Text by Shannon Baker, OALA
BIO/ Shannon Baker, OALA, is a landscape architect at Waterfront Toronto and a member of the Ground editorial board.
It’s a common refrain these days: we’re living in unprecedented times. The COVID-19 global pandemic has destabilized so much of what we thought to be solid and unchanging in the world, and its full effects may not be understood for years to come. Yet nearly as soon as it began, its marks were made on our public spaces. From social distancing circles painted on lawns in public parks such as Trinity Bellwoods in Toronto, to ubiquitous two-metre queue markers on sidewalks outside of shop doors, COVID-19 has inspired myriad public space demarcations that range from clumsy to elegant. These markings, like the term ‘social distancing’ itself, were not part of the urban design lexicon just six months ago, and yet they are now everywhere.
It was Brooklyn’s Domino Park that first turned to painting social distancing circles on the grass in an effort to maintain public safety as the weather warmed and people pent up inside flooded out into the sunshine. In Elblag, Poland, the contemporary art gallery let it’s public open space, a large lawn, grow fallow during lockdown until a giant checkerboard pattern was mown into it to create appropriately distanced gathering spaces.

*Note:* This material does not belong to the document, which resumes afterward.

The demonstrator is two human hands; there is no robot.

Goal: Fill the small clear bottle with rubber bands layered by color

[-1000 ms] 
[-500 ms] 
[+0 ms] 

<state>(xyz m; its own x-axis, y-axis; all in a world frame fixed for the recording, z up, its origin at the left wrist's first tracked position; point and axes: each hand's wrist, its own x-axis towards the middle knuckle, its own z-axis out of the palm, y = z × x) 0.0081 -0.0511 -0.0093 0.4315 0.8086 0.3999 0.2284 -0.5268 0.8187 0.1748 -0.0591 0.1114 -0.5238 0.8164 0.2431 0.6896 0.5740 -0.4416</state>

Pandemic inspired tactical urbanism has also transformed many of our streets, taking back space from cars and returning to pedestrians and cyclists. These changes have been made in cities like London, Ottawa, and Toronto, with bollards and signage in their most temporary form, and more permanent changes reflected in concrete curbs and paint.
These patterns in the urban landscape allow us to be together while safely apart. It remains to be seen how many will persist long after COVID-19 is gone.